A QUESTION for antitobacco militants: Why do you draw the line at private homes?
To protect nonsmokers, especially young ones, you've made it illegal to smoke in more and more places. You have banished smoking from tens of millions of private workplaces; from airplanes and buses; from most government buildings. You have gotten hundreds of cities — Boston is your latest conquest — to ban smoking in restaurants altogether. In California, you've even driven smokers from bars.
But smoking at home is OK.
Curious, no? You militants routinely justify your crusade by claiming to act for "the kids," yet in the one place a kid is likeliest to encounter cigarettes, smoking is wholly unregulated. Why? It can't be because you respect the rights of private property owners. After all, restaurants and bars are private property. And it can't be because the state never interferes in the way parents raise their children — the state interferes in everything from the commercials children see on television to the paint that goes on their walls. So why aren't you clamoring to take away parents' freedom to smoke at home?
Granted, that would just about outlaw all smoking. But isn't that what you want?
One of the nation's foremost antismoking activists, Stanton Glantz, compares cigarette manufacturers to Timothy McVeigh, the mass murderer of Oklahoma City. A New York Times reporter likens tobacco employees to "the guards and doctors in the Nazi death camps." Over a decade ago, the Journal of the American Medical Association was calling for "a declaration of all-out war" against the perpetrators of "the tobaccoism holocaust."
Such murderous rhetoric is typical. On taxpayer-funded billboards in California, a man about to light up asks, "Mind if I smoke?" The woman replies: "Care if I die?" Elizabeth Whelan of the American Council on Science and Health says smoking kills more people than "if every single day two filled-to-capacity jumbo jets crashed, killing all on board." A former director of the Centers for Disease Control has predicted that "the annual global death toll of tobacco will equal the total death toll of the Holocaust in Nazi Germany."
Such hysteria is more than repugnant, it is false. In For Your Own Good, a lucid and superbly researched new book on the anti-tobacco jihad, journalist Jacob Sullum pinpoints the deceit:
"The rhetoric of tobacco's opponents implies a rough equivalence between a 65-year-old smoker who dies of lung cancer and a 40-year-old businessman killed in a plane crash, a 19-year-old soldier shot in the trenches of World War I, or a child murdered by the Nazis at Auschwitz. But there is a big difference between someone who dies suddenly at the hands of another person or in an accident and someone who dies as a result of a long-term, voluntarily assumed risk."

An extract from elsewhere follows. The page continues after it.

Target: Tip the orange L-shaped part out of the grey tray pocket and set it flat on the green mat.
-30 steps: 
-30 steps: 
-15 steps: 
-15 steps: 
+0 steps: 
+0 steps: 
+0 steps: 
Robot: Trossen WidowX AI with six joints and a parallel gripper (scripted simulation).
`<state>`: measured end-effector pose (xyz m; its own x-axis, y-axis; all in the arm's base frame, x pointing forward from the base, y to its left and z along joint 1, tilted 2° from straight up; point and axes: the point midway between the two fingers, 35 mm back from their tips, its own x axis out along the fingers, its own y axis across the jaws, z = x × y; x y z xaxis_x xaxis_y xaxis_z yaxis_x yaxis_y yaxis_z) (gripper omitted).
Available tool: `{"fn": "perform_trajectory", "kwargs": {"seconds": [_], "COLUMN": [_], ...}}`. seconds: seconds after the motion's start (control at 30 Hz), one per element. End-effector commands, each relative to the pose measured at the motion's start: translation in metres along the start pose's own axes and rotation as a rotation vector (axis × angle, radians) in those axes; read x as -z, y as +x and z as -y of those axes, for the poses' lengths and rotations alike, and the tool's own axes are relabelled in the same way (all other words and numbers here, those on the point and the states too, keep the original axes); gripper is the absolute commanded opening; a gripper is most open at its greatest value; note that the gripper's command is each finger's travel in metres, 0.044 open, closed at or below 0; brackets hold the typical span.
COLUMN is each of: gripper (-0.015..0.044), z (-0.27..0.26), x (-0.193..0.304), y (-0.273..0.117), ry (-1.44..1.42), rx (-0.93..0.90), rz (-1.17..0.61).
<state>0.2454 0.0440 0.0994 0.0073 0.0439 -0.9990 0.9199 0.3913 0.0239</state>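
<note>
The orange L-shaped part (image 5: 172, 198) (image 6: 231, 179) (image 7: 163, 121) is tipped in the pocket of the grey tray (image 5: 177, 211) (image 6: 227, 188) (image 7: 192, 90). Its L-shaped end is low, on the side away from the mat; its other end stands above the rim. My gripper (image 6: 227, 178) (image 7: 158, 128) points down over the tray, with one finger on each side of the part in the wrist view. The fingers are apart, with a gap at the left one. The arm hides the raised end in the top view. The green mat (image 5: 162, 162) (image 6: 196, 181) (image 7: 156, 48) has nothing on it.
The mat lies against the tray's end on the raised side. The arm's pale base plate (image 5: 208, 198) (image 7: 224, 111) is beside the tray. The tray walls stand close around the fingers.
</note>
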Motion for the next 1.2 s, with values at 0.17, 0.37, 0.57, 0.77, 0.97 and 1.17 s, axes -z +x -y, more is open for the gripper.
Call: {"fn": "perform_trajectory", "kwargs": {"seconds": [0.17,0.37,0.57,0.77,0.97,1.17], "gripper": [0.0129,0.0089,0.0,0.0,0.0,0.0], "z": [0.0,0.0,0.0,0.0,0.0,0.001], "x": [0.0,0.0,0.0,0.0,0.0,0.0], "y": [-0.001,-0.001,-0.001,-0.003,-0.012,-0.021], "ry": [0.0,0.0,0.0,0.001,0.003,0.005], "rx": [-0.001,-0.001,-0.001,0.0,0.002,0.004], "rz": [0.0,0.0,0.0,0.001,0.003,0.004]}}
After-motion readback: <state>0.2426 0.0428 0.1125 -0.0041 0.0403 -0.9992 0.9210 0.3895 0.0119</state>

Maybe so, you anti-smoking activists might say, but the harm caused by smoking isn't limited to the smoker. His smoke poisons everyone he comes into contact with. They shouldn't be made to suffer because of his vile habit. Nonsmokers have a right to a smoke-free society.
In fact, the danger of secondhand smoke is more myth than science. Most epidemiological studies have found no statistically significant link between lung cancer and secondhand smoke. Exposure to cigarette fumes may not be good for your health, but the medical fact is that secondhand smoke is not likely to do lasting harm to anyone.

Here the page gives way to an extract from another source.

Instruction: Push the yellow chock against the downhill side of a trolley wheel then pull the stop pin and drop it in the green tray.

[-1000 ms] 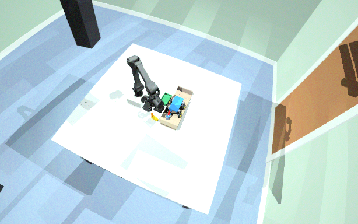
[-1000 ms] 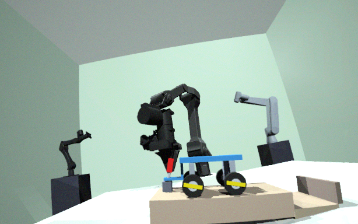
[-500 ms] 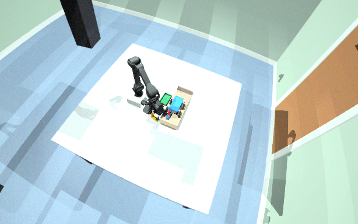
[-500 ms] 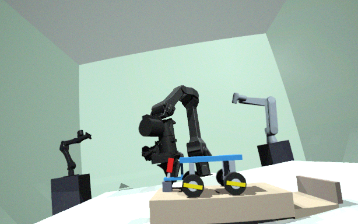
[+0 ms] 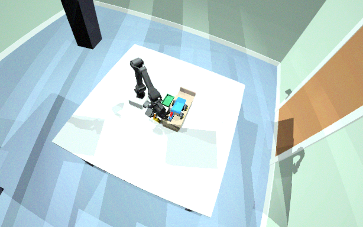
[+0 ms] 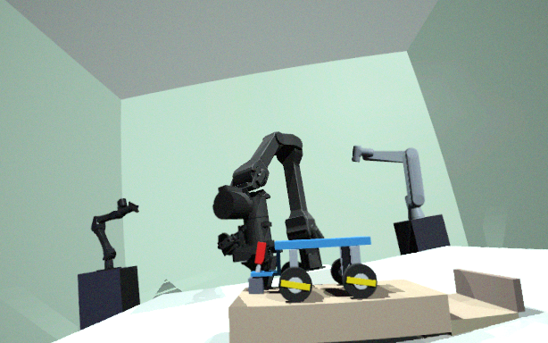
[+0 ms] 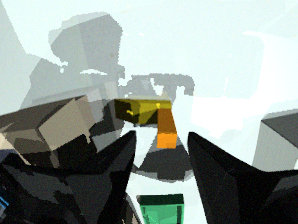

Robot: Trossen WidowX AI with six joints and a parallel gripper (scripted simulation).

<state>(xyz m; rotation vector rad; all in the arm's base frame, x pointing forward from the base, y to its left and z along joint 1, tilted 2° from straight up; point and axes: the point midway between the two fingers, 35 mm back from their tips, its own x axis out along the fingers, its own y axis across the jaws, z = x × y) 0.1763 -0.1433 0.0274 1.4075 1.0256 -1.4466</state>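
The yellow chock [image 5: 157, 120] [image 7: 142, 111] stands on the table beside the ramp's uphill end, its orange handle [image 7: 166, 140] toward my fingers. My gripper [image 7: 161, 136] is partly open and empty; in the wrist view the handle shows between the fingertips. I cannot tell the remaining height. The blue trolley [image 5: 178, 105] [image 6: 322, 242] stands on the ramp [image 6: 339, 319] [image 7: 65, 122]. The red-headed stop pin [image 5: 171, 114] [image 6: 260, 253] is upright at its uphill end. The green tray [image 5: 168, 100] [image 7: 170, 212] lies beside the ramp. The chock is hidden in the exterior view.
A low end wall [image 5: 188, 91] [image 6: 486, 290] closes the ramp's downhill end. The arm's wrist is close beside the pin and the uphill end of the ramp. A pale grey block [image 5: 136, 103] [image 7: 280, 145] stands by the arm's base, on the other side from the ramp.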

Still — what about those kids growing up in smokers' homes? How can you sworn enemies of tobacco be so intent on criminalizing the smoke in smoky jazz bars, yet do nothing about the millions of children whose parents light up with abandon? Why don't you demand that cigarettes be outlawed in any house with kids? In other words, why don't you demand that cigarettes be outlawed — period?
Maybe the answer is that even zealots like you realize it wouldn't work. Alcohol Prohibition in the 1920s was a hideous failure, drenching the country in corruption, crime, and oceans of impure alcohol. In a nation with 45 million smokers, Tobacco Prohibition would be no less a disaster, and most of you know it.
Or maybe the answer is that you couldn't afford to end smoking entirely. Ban all tobacco, and there'd be no tobacco taxes or (legal) tobacco profits. No profits or taxes, no hundreds of billions of dollars to fund a settlement. No gusher of dollars for new "health care" programs. No bonanza for plaintiffs' lawyers. No lavish budgets for all your anti-tobacco outfits. No goose. No golden eggs.
But I think the real answer is that you don't think you can get away with it — yet. Already some of you are targeting smokers' homes. At least one law review article has claimed that parents who expose their children to tobacco smoke "should be viewed as committing child abuse." A Pennsylvania legislator has proposed a ban on smoking in any vehicle carrying a minor. More intrusion is on its way.
Nicotine may be pleasurable, but it's nothing like the high of forcing others to behave the way you want them to. Power over other people's pleasures is very addicting, isn't it? "The true nature of the crusade for a smoke-free society," Sullum writes, is "an attempt by one group of people to impose their tastes and preferences on another." It's illiberal, it's vindictive, it's intolerant. It's you.
(Jeff Jacoby is a columnist for The Boston Globe).